* **WHAT NEEDS TO BE DONE**:
The required output is the complete listing, copied word for word.

[THE DATA — start]

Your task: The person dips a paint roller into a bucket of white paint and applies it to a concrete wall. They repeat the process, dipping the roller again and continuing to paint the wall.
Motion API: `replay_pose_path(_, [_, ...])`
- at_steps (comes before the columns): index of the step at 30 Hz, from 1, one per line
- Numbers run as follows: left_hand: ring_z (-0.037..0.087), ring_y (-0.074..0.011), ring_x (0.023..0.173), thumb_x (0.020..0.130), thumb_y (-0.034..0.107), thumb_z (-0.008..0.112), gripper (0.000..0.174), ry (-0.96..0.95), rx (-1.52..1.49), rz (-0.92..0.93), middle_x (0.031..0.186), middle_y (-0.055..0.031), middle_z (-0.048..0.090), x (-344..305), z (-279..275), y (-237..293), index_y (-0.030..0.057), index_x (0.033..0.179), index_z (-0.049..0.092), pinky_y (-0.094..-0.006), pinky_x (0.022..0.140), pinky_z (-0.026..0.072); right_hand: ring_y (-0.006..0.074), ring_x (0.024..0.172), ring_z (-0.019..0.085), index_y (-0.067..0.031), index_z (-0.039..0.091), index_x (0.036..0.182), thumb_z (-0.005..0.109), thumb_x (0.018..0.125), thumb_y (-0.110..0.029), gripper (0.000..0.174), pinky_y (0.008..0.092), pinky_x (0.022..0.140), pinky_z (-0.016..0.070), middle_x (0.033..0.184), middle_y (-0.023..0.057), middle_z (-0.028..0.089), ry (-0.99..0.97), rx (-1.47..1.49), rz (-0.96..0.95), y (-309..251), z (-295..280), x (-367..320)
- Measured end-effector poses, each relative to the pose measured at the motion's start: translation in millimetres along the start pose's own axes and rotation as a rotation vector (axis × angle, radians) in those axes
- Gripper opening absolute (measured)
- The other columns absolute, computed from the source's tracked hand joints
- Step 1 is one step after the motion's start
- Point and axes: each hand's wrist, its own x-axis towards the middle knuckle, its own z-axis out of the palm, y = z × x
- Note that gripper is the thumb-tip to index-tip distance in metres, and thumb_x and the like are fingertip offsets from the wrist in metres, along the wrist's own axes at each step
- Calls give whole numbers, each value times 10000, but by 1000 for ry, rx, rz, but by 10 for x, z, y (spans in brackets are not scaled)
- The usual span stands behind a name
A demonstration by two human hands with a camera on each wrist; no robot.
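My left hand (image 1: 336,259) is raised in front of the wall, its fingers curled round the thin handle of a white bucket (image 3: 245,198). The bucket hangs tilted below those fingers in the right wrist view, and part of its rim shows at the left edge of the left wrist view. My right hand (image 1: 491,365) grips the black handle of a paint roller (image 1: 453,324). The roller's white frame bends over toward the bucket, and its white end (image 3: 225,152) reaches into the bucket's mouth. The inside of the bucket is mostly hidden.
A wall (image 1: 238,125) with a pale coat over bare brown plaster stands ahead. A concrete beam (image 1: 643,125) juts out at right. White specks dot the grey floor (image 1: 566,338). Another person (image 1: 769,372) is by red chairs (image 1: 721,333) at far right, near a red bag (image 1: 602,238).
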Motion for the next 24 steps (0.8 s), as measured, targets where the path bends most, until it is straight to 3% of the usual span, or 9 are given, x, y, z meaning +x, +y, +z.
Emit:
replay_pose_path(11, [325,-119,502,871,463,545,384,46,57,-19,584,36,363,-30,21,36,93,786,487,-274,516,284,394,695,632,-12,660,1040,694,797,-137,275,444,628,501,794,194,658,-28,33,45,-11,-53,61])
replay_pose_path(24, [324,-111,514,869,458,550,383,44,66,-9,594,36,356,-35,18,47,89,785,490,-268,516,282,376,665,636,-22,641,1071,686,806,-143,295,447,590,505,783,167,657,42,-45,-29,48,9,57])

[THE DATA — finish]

* **SOLUTION TO THIS PROBLEM**:
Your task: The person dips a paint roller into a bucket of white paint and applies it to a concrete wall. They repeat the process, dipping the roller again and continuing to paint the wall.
Motion API: `replay_pose_path(_, [_, ...])`
- at_steps (comes before the columns): index of the step at 30 Hz, from 1, one per line
- Numbers run as follows: left_hand: ring_z (-0.037..0.087), ring_y (-0.074..0.011), ring_x (0.023..0.173), thumb_x (0.020..0.130), thumb_y (-0.034..0.107), thumb_z (-0.008..0.112), gripper (0.000..0.174), ry (-0.96..0.95), rx (-1.52..1.49), rz (-0.92..0.93), middle_x (0.031..0.186), middle_y (-0.055..0.031), middle_z (-0.048..0.090), x (-344..305), z (-279..275), y (-237..293), index_y (-0.030..0.057), index_x (0.033..0.179), index_z (-0.049..0.092), pinky_y (-0.094..-0.006), pinky_x (0.022..0.140), pinky_z (-0.026..0.072); right_hand: ring_y (-0.006..0.074), ring_x (0.024..0.172), ring_z (-0.019..0.085), index_y (-0.067..0.031), index_z (-0.039..0.091), index_x (0.036..0.182), thumb_z (-0.005..0.109), thumb_x (0.018..0.125), thumb_y (-0.110..0.029), gripper (0.000..0.174), pinky_y (0.008..0.092), pinky_x (0.022..0.140), pinky_z (-0.016..0.070), middle_x (0.033..0.184), middle_y (-0.023..0.057), middle_z (-0.028..0.089), ry (-0.99..0.97), rx (-1.47..1.49), rz (-0.96..0.95), y (-309..251), z (-295..280), x (-367..320)
- Measured end-effector poses, each relative to the pose measured at the motion's start: translation in millimetres along the start pose's own axes and rotation as a rotation vector (axis × angle, radians) in those axes
- Gripper opening absolute (measured)
- The other columns absolute, computed from the source's tracked hand joints
- Step 1 is one step after the motion's start
- Point and axes: each hand's wrist, its own x-axis towards the middle knuckle, its own z-axis out of the palm, y = z × x
- Note that gripper is the thumb-tip to index-tip distance in metres, and thumb_x and the like are fingertip offsets from the wrist in metres, along the wrist's own axes at each step
- Calls give whole numbers, each value times 10000, but by 1000 for ry, rx, rz, but by 10 for x, z, y (spans in brackets are not scaled)
- The usual span stands behind a name
A demonstration by two human hands with a camera on each wrist; no robot.
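My left hand (image 1: 336,259) is raised in front of the wall, its fingers curled round the thin handle of a white bucket (image 3: 245,198). The bucket hangs tilted below those fingers in the right wrist view, and part of its rim shows at the left edge of the left wrist view. My right hand (image 1: 491,365) grips the black handle of a paint roller (image 1: 453,324). The roller's white frame bends over toward the bucket, and its white end (image 3: 225,152) reaches into the bucket's mouth. The inside of the bucket is mostly hidden.
A wall (image 1: 238,125) with a pale coat over bare brown plaster stands ahead. A concrete beam (image 1: 643,125) juts out at right. White specks dot the grey floor (image 1: 566,338). Another person (image 1: 769,372) is by red chairs (image 1: 721,333) at far right, near a red bag (image 1: 602,238).
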Motion for the next 24 steps (0.8 s), as measured, targets where the path bends most, until it is straight to 3% of the usual span, or 9 are given, x, y, z meaning +x, +y, +z.
Emit:
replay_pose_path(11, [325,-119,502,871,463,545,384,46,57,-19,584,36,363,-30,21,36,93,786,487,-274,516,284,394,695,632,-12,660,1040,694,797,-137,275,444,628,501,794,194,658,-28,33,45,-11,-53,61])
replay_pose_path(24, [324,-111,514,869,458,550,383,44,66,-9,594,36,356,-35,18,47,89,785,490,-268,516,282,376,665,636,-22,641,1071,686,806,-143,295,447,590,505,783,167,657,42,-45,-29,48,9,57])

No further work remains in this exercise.